Wednesday, October 4, 2017

four hundred twenty-four...

... miles today from six a.m until 8:00 pm. Driving from home to Valdosta and back again. Went to take my auntie to a dr. appointment. It was a long day of travel, but I had to get back to go to bed and up again at five o'clock to go to work in the morning.

I was really anxious at the prospect of me being the one to transport the auntie to the doctor's office. She has a history with us, cousins and myself, of being highly uncooperative when we have been the drivers trying to help her out. Unwilling to do what is necessary, what we have asked her to, making us all extremely reluctant to be the ones doing the driving. She would willingly get in the car to go someplace, then decide she would not get out after a trip. Which would understandably make anyone think long and hard before considering getting involved in transporting when needed.

But today was much better than in the past, though I admit to lots of low grade anxiety during the time she was with me today.

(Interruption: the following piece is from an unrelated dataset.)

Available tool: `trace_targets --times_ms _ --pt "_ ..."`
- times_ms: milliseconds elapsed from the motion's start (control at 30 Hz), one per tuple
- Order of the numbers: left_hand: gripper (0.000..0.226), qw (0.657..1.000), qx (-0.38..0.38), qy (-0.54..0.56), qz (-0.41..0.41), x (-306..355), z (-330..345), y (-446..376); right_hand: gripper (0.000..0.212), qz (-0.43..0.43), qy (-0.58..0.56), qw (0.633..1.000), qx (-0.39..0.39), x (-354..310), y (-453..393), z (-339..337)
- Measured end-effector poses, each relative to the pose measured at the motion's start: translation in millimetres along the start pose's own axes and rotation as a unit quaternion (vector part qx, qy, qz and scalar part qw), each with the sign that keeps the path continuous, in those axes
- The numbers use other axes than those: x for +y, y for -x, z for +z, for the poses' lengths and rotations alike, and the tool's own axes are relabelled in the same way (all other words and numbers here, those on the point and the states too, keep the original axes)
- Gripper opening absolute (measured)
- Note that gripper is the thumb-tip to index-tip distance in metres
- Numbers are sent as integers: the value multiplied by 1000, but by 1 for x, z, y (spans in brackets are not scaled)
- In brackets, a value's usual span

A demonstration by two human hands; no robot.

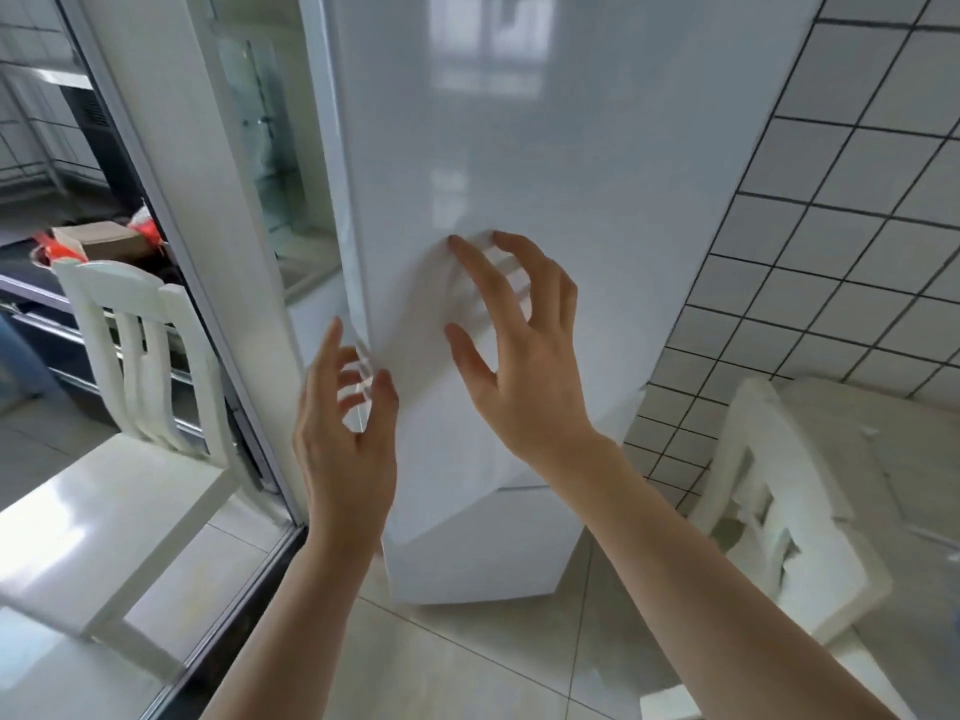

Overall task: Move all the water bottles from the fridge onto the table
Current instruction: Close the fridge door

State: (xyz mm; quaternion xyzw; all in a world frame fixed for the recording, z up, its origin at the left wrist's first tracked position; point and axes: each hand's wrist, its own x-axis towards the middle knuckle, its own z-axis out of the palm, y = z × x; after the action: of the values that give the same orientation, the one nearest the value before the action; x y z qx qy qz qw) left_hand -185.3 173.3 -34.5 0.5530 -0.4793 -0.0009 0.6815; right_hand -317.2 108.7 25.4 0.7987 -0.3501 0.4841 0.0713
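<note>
A tall white fridge (519, 148) fills the middle of the view with its door closed, so no water bottles show. My left hand (343, 433) is at the door's left edge, fingers spread and loosely bent, holding nothing. My right hand (519, 345) hovers over the door's front, fingers spread with the tips at or near the surface. Neither hand holds anything.
A white chair (140, 356) stands at the left beside a glossy white table (62, 537). A sliding glass door frame (171, 241) runs next to the fridge. Another white chair (779, 511) and table corner sit at the right, under a tiled wall (857, 200).
</note>
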Motion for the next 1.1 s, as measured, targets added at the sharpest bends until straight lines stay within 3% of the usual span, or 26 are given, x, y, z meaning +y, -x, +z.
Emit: trace_targets --times_ms 167,567,833,1100 --pt "38 1000 8 -18 0 -40 8 -50 51 -21 38 999 25 8 -23 62" --pt "46 998 -1 -56 -9 -125 59 -146 55 9 134 990 -44 41 -70 153" --pt "48 998 -50 25 -9 -164 87 -188 66 46 230 971 -39 60 -93 203" --pt "55 993 -89 71 -39 -187 91 -197 67 55 282 958 20 69 -99 232"
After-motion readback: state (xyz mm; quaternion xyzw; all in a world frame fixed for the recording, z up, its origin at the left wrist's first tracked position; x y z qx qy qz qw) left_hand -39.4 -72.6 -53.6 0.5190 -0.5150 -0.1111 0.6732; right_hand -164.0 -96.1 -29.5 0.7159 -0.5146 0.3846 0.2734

We went out to lunch, then to her appointment at the doctors' office. She must have asked me two dozen times while in the waiting area who the doctor was, why she was there, who sent her, and what sort of doctor she was seeing. I answered the questions over and over. In what I thought was a remarkable show of patience. Considering the possibility of making up something different each time, but decided to be consistent.

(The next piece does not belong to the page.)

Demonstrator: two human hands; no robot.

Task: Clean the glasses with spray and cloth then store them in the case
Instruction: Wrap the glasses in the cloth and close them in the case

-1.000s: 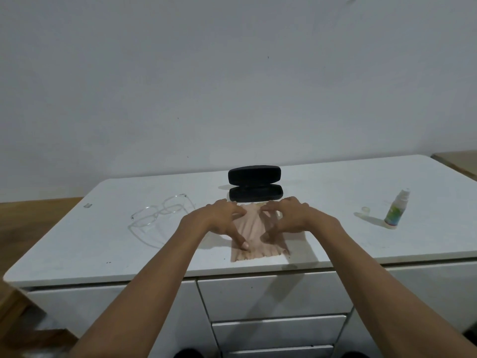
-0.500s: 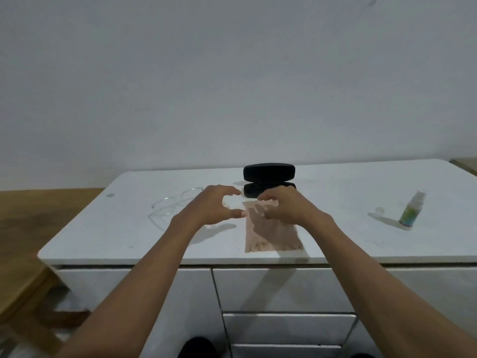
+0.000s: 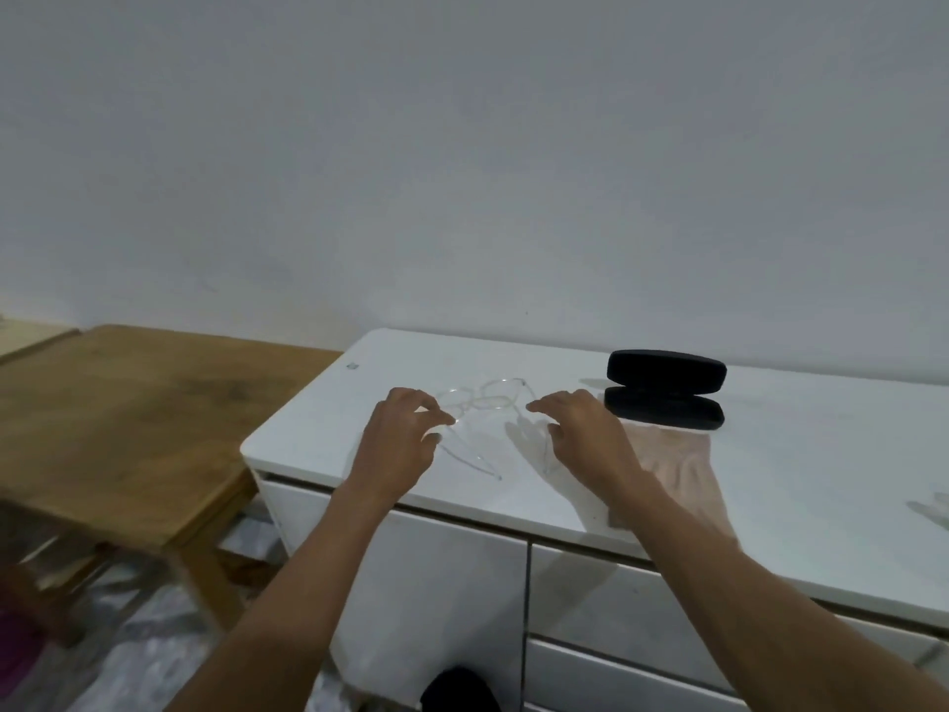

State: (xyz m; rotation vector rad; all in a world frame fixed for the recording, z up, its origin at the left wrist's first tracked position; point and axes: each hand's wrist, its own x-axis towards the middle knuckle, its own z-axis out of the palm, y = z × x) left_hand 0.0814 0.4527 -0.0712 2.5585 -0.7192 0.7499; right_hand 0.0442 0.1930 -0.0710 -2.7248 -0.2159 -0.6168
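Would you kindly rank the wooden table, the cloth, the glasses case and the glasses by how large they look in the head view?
1. Wooden table, by far.
2. Cloth, though an arm hides part.
3. Glasses case and glasses: similar spread, too close to rank.

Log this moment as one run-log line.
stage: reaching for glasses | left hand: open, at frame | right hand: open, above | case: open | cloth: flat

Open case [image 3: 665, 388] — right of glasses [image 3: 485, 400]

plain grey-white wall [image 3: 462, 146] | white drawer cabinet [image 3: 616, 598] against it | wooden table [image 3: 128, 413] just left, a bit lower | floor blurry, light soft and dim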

All my worries were for naught. She was mostly agreeable, and did not present any problems at all when I took her back to the facility where she is living. Though she questioned me about how long she would be there, and who thought she needed to stay, she was not as disagreeable or combative as I had feared.  Went placidly back in the door to the place she has been living since early summer. A gigantic sigh of relief here!

She was, surprisingly, thoroughly dissatisfied with the chic-fil-a sandwich she had for lunch: did not have mayo., needed salt, where were the lettuce and tomato, too much bread. If my mom had been there and witnessed this person, her sister, being so consistently disagreeable, she would have described it as a situation where 'you can't win for losing'. Which means, I think - that no matter what you do - it will be the wrong thing.